Frank Anderson and collaborator Max Wolter (this article) write for The Renaissance Fan.
Darrell Hammond’s presidential impressions have been a fixture of Saturday Night Live (SNL) for over two decades now. Hammond was officially a cast member from 1995 to 2009, which is the longest run of any SNL actor. During that time, he racked up several SNL records including most celebrities impersonated (later broken by Keenan Thompson), oldest cast member, and most times getting to kick the show off with the iconic “Live from New York, it’s Saturday night!” line.
Hammond officially retired from SNL after the 2009 season, but the retirement was neither complete nor long lived. Hammond returned over the next few years to make cameos when some of his more popular impression targets would pop up in the news. Then in 2014, Hammond returned to fill the announcer position at SNL after the passing of Don Pardo. But Hammond’s role on the show was destined to expand further as the 2016 election cycle loomed, with Hilary Clinton being an obvious Democratic candidate, bringing Bill (and Hammond’s delightful impersonation of him) along for the ride. But it is the unexpected rise of Donald Trump that is really keeping Hammond busy lately. Trump’s incendiary comments, the media obsession with him as a candidate, and a shortage of Democratic candidates, almost force show runner Lorne Michaels to trot Hammond out on stage as Trump week after week. And with the primary races appearing to be narrowing down to Trump and Clinton, the 60 year-old Hammond looks to be busy through November and then for the next 4 years after (at least) regardless of the outcome. He’ll either be playing (gulp) President Trump or "First Dude" Slick Willy (which is a series of skits that could be fantastic).

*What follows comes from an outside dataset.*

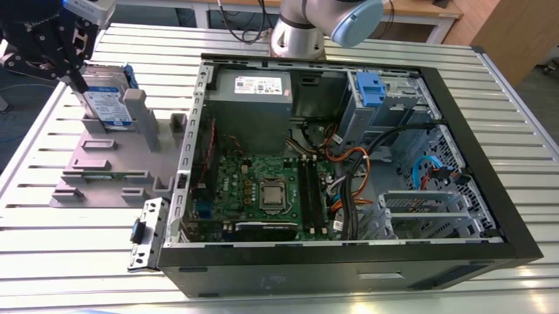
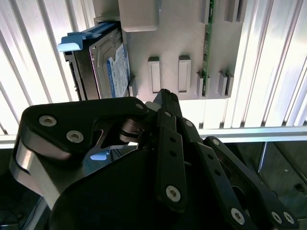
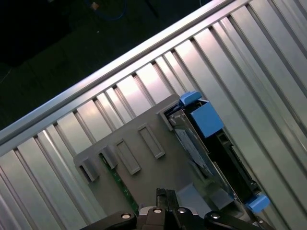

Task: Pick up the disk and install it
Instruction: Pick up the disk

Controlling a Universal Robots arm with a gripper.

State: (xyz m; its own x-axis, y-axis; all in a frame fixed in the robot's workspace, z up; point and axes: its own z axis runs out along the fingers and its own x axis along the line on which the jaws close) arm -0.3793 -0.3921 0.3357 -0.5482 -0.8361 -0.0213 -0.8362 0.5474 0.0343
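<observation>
Fingers point(image 3: 163, 201) look pressed together w/ nothing between them. In both wrist views the two tips meet at one narrow point while the black linkages fan out behind. In the exterior view I've got them hanging at the far corner of the bench point(image 1: 70, 242), on that view's left, tip just beside the disk point(image 1: 109, 98). I can't confirm touching from here.

Disk is standing on edge in the grey plastic stand point(image 1: 105, 163), white-and-blue label facing out, blue bracket round it, leaning against an upright post. In the second wrist view its label point(image 2: 112, 72) and blue tab sit just past the tips. In the first wrist view the disk point(image 3: 192, 151) is off to one side of them, not in line, w/ a gap.

A thin green board strip point(image 1: 109, 175) lies in a slot of the same stand, apart from the disk.

The open PC case point(image 1: 349, 255) takes up the middle of the bench, well apart from the stand. Its power-supply box point(image 1: 253, 91) sits at the back, and a blue plastic piece point(image 1: 371, 88) shows in the drive cage next to it.

Progress, as I judge it: approx zero. Disk isn't gripped, isn't lifted and hasn't left the stand, so pick and install are both open.
</observation>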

But interestingly enough, this isn’t the first time SNL has utilized double duty of Darrell Hammond’ presidential impressions. Around the 2000 election Hammond was simultaneously impersonating the current President (Bill Clinton), the Vice President and Democratic Presidential nominee (Al Gore), and the Republican Vice Presidential nominee (Dick Cheney). In the now iconic 2000 presidential debate skits (featuring some of Will Ferrell’s best work on the show) Hammond debated for one ticket in the Presidential debates and the other ticket in the VP debates! He got a bit of a break in 2004 by only having to cover Cheney. But by 2008 he was back into double duty as both current VP Cheney and Republican Presidential nominee John McCain. If Hammond had any ideas about retirement you have to believe he was praying for a Barack Obama win in 2008 which would set up a presidential impersonation not even he could pull off. Though, it should be noted that Hammond has played another surprising former presidential candidate throughout this stretch: Jesse Jackson. Oh, and while he was impersonating all these presidents and candidates he was also impersonating the journalists coving them, including Chris Matthews, Tom Brokaw, Ted Koppel, Bill O’Reilly, Charlie Rose, Wolf Blitzer, Peter Jennings, and Dan Rather.
Thanks goodness Darrell Hammond’s presidential impressions are highly enjoyable since we’ll continue to be seeing them a lot. For our money, he does Bill Clinton better than anyone (although Kevin Spacey comes pretty close). But at some point the man will need have to decide that politics will continue to go on without him impersonating all the prominent older white men (of which there are a few in politics, shocker!). That will be a sad day for SNL as both Hammond’s skill and work ethic have set him apart from most others to have appeared on the legendary show.